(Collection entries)
━━━━

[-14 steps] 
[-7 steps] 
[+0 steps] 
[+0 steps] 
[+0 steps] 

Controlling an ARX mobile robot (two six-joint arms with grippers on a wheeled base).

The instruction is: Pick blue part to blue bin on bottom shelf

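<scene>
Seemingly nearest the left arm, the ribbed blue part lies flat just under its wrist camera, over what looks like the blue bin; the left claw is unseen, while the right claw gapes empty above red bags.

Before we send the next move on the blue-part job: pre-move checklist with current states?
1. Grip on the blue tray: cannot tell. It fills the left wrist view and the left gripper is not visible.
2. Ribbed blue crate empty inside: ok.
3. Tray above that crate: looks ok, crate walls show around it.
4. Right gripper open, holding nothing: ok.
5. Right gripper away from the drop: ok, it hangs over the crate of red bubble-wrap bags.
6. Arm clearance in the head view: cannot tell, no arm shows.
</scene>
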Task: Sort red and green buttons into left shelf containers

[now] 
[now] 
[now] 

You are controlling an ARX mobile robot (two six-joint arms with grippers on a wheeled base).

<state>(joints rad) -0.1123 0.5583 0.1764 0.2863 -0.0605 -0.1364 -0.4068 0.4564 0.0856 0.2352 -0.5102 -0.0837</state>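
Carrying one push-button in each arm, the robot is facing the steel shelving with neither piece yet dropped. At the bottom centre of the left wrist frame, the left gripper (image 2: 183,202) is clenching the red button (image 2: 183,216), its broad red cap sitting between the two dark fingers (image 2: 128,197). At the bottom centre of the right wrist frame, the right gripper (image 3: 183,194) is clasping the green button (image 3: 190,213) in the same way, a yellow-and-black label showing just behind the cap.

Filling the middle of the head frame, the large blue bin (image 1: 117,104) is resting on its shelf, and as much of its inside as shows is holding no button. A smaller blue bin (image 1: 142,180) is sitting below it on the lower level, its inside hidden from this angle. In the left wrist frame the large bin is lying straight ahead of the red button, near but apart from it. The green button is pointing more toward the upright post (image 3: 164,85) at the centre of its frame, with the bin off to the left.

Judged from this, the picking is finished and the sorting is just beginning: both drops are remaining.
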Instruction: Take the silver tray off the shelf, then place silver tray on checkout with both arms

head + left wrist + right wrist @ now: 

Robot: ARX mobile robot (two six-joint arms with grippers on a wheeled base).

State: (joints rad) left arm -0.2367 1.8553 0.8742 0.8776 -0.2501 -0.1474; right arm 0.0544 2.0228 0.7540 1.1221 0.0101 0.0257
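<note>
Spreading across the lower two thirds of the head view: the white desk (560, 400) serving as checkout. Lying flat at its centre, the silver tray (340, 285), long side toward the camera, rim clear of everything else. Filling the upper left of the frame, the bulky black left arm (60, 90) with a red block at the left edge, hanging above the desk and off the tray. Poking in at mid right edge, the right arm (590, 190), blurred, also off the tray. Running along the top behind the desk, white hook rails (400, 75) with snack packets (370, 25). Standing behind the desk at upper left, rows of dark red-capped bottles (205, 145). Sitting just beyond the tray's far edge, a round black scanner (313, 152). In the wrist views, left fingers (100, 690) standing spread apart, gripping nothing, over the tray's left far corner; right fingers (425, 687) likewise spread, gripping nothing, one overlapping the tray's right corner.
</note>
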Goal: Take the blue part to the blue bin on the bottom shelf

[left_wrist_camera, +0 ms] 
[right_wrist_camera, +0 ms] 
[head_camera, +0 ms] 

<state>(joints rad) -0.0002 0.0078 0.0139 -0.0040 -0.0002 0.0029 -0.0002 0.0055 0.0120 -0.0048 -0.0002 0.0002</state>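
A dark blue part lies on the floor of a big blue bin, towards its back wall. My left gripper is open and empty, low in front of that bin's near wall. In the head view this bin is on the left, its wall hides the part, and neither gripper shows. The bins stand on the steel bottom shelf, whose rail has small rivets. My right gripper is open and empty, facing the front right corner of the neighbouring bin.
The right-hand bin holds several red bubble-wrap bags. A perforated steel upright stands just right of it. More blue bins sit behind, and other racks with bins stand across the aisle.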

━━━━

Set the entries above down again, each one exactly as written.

[-14 steps] 
[-7 steps] 
[+0 steps] 
[+0 steps] 
[+0 steps] 

Controlling an ARX mobile robot (two six-joint arms with grippers on a wheeled base).

The instruction is: Pick blue part to blue bin on bottom shelf

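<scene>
Seemingly nearest the left arm, the ribbed blue part lies flat just under its wrist camera, over what looks like the blue bin; the left claw is unseen, while the right claw gapes empty above red bags.

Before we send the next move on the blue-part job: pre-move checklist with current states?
1. Grip on the blue tray: cannot tell. It fills the left wrist view and the left gripper is not visible.
2. Ribbed blue crate empty inside: ok.
3. Tray above that crate: looks ok, crate walls show around it.
4. Right gripper open, holding nothing: ok.
5. Right gripper away from the drop: ok, it hangs over the crate of red bubble-wrap bags.
6. Arm clearance in the head view: cannot tell, no arm shows.
</scene>
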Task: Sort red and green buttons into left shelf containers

[now] 
[now] 
[now] 

You are controlling an ARX mobile robot (two six-joint arms with grippers on a wheeled base).

<state>(joints rad) -0.1123 0.5583 0.1764 0.2863 -0.0605 -0.1364 -0.4068 0.4564 0.0856 0.2352 -0.5102 -0.0837</state>
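Carrying one push-button in each arm, the robot is facing the steel shelving with neither piece yet dropped. At the bottom centre of the left wrist frame, the left gripper (image 2: 183,202) is clenching the red button (image 2: 183,216), its broad red cap sitting between the two dark fingers (image 2: 128,197). At the bottom centre of the right wrist frame, the right gripper (image 3: 183,194) is clasping the green button (image 3: 190,213) in the same way, a yellow-and-black label showing just behind the cap.

Filling the middle of the head frame, the large blue bin (image 1: 117,104) is resting on its shelf, and as much of its inside as shows is holding no button. A smaller blue bin (image 1: 142,180) is sitting below it on the lower level, its inside hidden from this angle. In the left wrist frame the large bin is lying straight ahead of the red button, near but apart from it. The green button is pointing more toward the upright post (image 3: 164,85) at the centre of its frame, with the bin off to the left.

Judged from this, the picking is finished and the sorting is just beginning: both drops are remaining.
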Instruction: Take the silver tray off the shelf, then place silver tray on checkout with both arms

head + left wrist + right wrist @ now: 

Robot: ARX mobile robot (two six-joint arms with grippers on a wheeled base).

State: (joints rad) left arm -0.2367 1.8553 0.8742 0.8776 -0.2501 -0.1474; right arm 0.0544 2.0228 0.7540 1.1221 0.0101 0.0257
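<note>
Spreading across the lower two thirds of the head view: the white desk (560, 400) serving as checkout. Lying flat at its centre, the silver tray (340, 285), long side toward the camera, rim clear of everything else. Filling the upper left of the frame, the bulky black left arm (60, 90) with a red block at the left edge, hanging above the desk and off the tray. Poking in at mid right edge, the right arm (590, 190), blurred, also off the tray. Running along the top behind the desk, white hook rails (400, 75) with snack packets (370, 25). Standing behind the desk at upper left, rows of dark red-capped bottles (205, 145). Sitting just beyond the tray's far edge, a round black scanner (313, 152). In the wrist views, left fingers (100, 690) standing spread apart, gripping nothing, over the tray's left far corner; right fingers (425, 687) likewise spread, gripping nothing, one overlapping the tray's right corner.
</note>
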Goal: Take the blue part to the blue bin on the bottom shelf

[left_wrist_camera, +0 ms] 
[right_wrist_camera, +0 ms] 
[head_camera, +0 ms] 

<state>(joints rad) -0.0002 0.0078 0.0139 -0.0040 -0.0002 0.0029 -0.0002 0.0055 0.0120 -0.0048 -0.0002 0.0002</state>
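A dark blue part lies on the floor of a big blue bin, towards its back wall. My left gripper is open and empty, low in front of that bin's near wall. In the head view this bin is on the left, its wall hides the part, and neither gripper shows. The bins stand on the steel bottom shelf, whose rail has small rivets. My right gripper is open and empty, facing the front right corner of the neighbouring bin.
The right-hand bin holds several red bubble-wrap bags. A perforated steel upright stands just right of it. More blue bins sit behind, and other racks with bins stand across the aisle.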

This finishes the answer.